In order to correctly assess his quality - Statsguru of Cricinfo should get the amount of runs scored by all the so called greats of all non-subcontinental teams in sub-continent pitches and compare with that of Shewag. I am sure that Shewag will be on the top of the table and will be thumping winner. In cricket the skills are not measured only of capacity to play swinging ball but also turning/spinning deliveries and also in slow tracks.

Posted by MaruthuDelft on (November 22, 2012, 11:39 GMT)

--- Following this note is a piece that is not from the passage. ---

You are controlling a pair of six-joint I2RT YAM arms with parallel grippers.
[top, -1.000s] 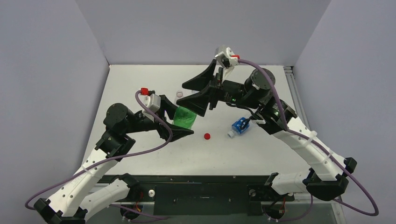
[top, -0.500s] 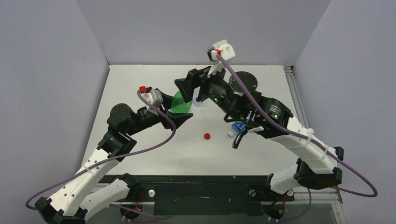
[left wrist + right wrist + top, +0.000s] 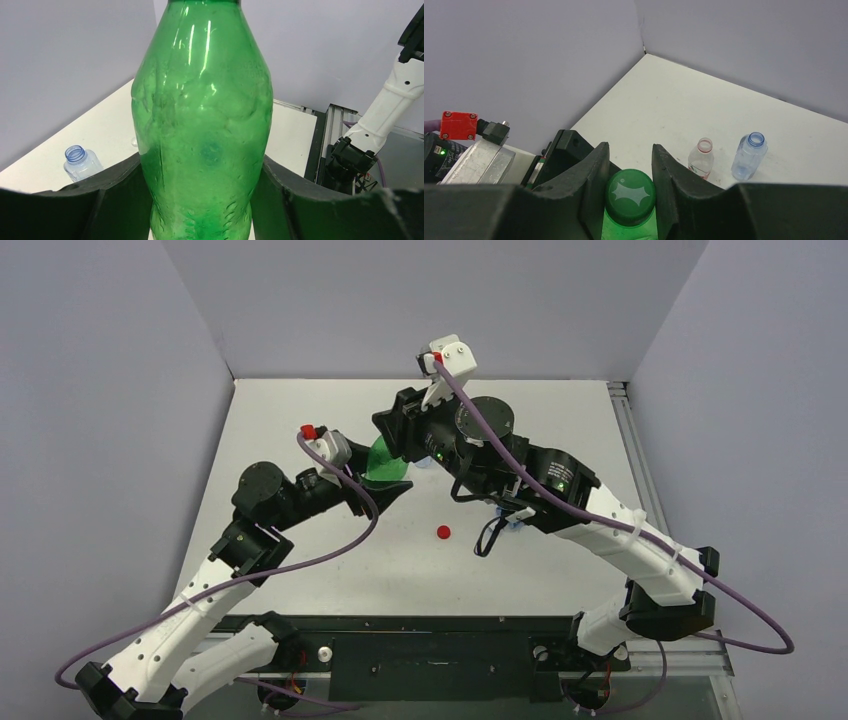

People expected Sehwag to do well in the last SA tour; failed. Englad tour; failed. Australian tour; failed. He is still playing because it is India. Therefore you can't say he held onto 'it' while others couldn't. An Australian wouldn't have got a chance to be in the team to prove he would do what he always did. Sehwag scored some runs in Eng, Aus and SA when he was not noticed. When the bowlers targeted him he was nothing. And a player who doesn't pull and hook sufficiently doesn't deserve praising articles like this. I am afraid Tendulkar too falls into that category.

Posted by DaisonGarvasis on (November 22, 2012, 11:32 GMT)

When I dont wanna move from the TV when Sehwag is batting and when I take a toilet break when Sehwag gets out - I know many others are the same - it just tells me, right technique or wrong technique when he gets going he gets the going.